Ali Larijani, Iran's former national security chief and senior establishment figure, was reportedly killed in a targeted Israeli airstrike — a significant geopolitical shock. The event heightens near-term escalation risk that could push oil prices materially higher (a closure of the Strait of Hormuz would disrupt roughly 20% of seaborne crude flows) and widen EM risk premia, pressuring regional equities, bonds and FX. Monitor Brent and regional sovereign spreads for immediate moves; severe disruption scenarios could see double-digit % spikes in crude and meaningful flight-to-safety flows.

Analysis

A targeted decapitation of an Iranian establishment figure materially increases tail risk to Strait of Hormuz transits and maritime insurance costs. With OECD spare crude capacity in the low single digits of mb/d, even a 1–3 week export disruption or a sustained rise in tanker time-charter rates can lift Brent $10–25/bbl and push VLCC/TCE rates multiples above current levels, creating a sharp, short-duration windfall to owners and a margin squeeze for energy-intensive industries. Politically, the most market-relevant second-order effect is a potential hardliner consolidation that lengthens sanction cycles and reduces the probability of a near-term normalization of Iranian oil flows.
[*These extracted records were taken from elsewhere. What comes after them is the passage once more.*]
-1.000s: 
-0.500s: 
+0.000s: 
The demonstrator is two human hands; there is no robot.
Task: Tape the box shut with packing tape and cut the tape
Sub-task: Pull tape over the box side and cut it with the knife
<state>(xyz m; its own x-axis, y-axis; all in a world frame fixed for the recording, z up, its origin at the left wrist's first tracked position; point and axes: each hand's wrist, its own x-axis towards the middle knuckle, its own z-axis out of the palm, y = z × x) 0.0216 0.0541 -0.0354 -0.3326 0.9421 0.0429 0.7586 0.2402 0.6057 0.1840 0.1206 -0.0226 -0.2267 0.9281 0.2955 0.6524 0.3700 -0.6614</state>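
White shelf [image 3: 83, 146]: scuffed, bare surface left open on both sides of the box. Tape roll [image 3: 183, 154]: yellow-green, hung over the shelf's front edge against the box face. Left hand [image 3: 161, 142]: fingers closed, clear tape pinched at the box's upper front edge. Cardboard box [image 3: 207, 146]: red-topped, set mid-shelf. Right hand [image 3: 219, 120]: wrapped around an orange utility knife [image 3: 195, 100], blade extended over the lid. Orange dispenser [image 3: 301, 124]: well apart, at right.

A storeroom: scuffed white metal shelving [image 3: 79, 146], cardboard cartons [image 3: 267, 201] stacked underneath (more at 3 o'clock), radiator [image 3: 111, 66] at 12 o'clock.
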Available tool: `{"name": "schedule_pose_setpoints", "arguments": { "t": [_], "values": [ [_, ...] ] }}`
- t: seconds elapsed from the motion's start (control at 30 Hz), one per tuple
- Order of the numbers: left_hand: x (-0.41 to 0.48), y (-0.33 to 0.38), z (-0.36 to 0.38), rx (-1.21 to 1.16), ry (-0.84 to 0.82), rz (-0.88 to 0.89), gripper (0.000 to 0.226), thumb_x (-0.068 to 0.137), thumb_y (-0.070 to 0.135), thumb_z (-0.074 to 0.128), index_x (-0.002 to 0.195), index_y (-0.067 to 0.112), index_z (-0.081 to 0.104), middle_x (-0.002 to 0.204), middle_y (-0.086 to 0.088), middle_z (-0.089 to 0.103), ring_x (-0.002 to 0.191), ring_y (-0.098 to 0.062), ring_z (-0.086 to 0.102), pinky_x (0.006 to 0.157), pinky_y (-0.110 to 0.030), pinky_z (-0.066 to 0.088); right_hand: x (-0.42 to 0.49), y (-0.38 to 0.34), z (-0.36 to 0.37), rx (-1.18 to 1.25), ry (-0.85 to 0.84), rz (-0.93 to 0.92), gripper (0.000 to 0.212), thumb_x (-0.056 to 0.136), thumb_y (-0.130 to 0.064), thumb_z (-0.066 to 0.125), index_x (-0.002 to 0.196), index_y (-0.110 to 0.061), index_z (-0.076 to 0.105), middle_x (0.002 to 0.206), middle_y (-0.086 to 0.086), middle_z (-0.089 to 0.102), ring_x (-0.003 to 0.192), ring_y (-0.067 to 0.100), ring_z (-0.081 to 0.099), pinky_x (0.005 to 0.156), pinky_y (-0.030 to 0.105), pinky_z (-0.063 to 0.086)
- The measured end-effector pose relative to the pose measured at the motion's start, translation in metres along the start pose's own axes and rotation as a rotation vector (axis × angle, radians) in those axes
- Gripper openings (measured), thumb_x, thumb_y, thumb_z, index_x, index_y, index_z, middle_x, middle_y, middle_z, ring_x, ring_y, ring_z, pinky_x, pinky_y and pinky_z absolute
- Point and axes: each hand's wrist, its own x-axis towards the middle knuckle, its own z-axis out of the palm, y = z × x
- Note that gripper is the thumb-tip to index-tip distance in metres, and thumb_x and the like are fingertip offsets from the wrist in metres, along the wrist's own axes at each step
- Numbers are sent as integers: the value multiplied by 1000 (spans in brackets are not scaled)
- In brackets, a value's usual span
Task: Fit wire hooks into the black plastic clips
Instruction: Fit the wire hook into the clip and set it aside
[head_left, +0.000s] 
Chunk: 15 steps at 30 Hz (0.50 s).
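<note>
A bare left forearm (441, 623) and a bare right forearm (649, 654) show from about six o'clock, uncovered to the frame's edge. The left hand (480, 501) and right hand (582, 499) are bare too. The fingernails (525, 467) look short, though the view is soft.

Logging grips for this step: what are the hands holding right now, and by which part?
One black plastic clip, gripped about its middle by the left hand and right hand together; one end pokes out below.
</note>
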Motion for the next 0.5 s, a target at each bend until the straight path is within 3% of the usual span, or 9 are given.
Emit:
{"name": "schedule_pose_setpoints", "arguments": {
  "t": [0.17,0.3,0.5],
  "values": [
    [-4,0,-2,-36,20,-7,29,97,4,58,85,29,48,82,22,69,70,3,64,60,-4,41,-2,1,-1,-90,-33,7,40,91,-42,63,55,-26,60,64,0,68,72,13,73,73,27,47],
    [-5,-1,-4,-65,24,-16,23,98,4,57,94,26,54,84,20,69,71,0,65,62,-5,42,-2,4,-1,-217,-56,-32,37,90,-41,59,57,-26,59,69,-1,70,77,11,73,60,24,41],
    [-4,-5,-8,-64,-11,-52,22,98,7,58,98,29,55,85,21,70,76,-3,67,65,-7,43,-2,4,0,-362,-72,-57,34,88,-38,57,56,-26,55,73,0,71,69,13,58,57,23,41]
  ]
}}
That shifts the risk premium from “short-lived tactical shock” to “prolonged structural premium” on oil and regional risk assets — supporting defense capex, reinsurance revenues and energy exporters while pressuring EM sovereigns with Gulf-linked trade/FX exposures. Timing and reversals matter: expect days-to-weeks of knee-jerk volatility (oil/EM selloffs, CDS widening) followed by a 3–9 month regime where realized volatility and insurance spreads remain elevated unless a diplomatic de-escalation, coordinated SPR release >100mb or a demonstrable internal political shift in Tehran occurs. Markets may overshoot on fears of total closure; a pragmatic contrarian outcome is costly rerouting and higher freight/insurance but not a full supply loss, which would cap the upside for oil and keep tanker and defense rallies finite.